A l’inverse des derniers matches, Brad Stevens a répondu au small ball des Bucks par du small ball également, avec la titularisation d’Ojeleye au poste 4 pour décaler Horford en pivot, au détriment d’Aron Baynes. Horford est bien trop mobile pour être défendu par les postes 5 des Bucks, et Ojeleye a le gabarit pour gêner tant bien que mal Giannis.
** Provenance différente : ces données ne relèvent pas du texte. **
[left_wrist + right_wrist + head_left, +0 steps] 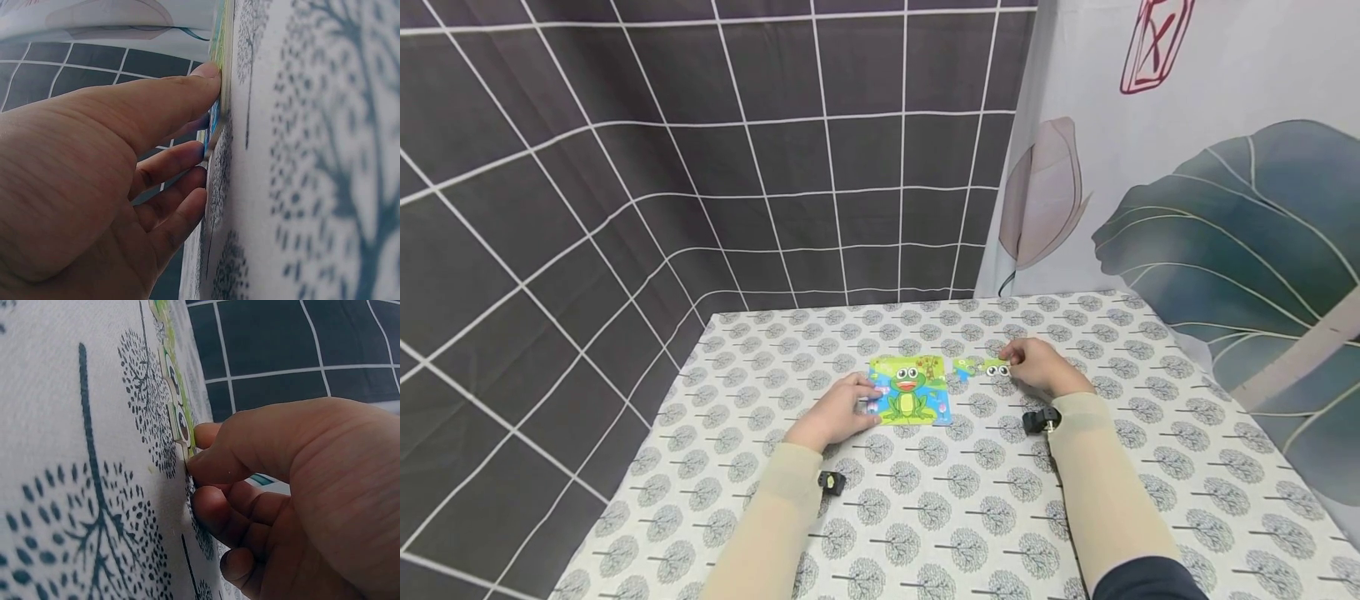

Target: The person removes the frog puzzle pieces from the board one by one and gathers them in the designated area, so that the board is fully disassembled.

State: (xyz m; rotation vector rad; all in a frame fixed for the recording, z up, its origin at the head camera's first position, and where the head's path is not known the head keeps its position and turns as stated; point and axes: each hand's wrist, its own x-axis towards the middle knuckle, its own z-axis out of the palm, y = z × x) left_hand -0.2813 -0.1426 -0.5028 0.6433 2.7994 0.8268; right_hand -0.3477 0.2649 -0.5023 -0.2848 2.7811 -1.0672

En jouant small ball, Stevens a profité de la puissance et de la rapidité de Semi pour mettre davantage de pression sur le Greak Freak quand il était balle en main. Choix visiblement payant puisque ce dernier n’a tenté que 10 petits tirs dans ce match. En revanche, les 5 traditionnels des Celtics ont fait les frais de cet ajustement tactique, puisque Greg Monroe n’a pas foulé le parquet et Aron Baynes a lui dû se contenter de 10 minutes. On aurait pu craindre que cela se répercute négativement sur la domination incontestable des Celtics au rebond depuis la série, que nenni : 50-37 pour Boston au final (certes les Bucks ont raté 15 tirs de plus).

  • L’action du match :

Vous reprendrez bien un peu de Smart ?

Espérons maintenant que les Celtics réussissent enfin à maintenir leur niveau de jeu et l’intensité en déplacement, à Milwaukee jeudi à 2h heure française. Pour le point statistique, les Celtics se sont qualifiés 38 fois sur 41 lors qu’ils menaient 3-2 dans une série de playoffs (défaites contre Orlando en 2009, contre les Lakers en 2010 et le Heat en 2012).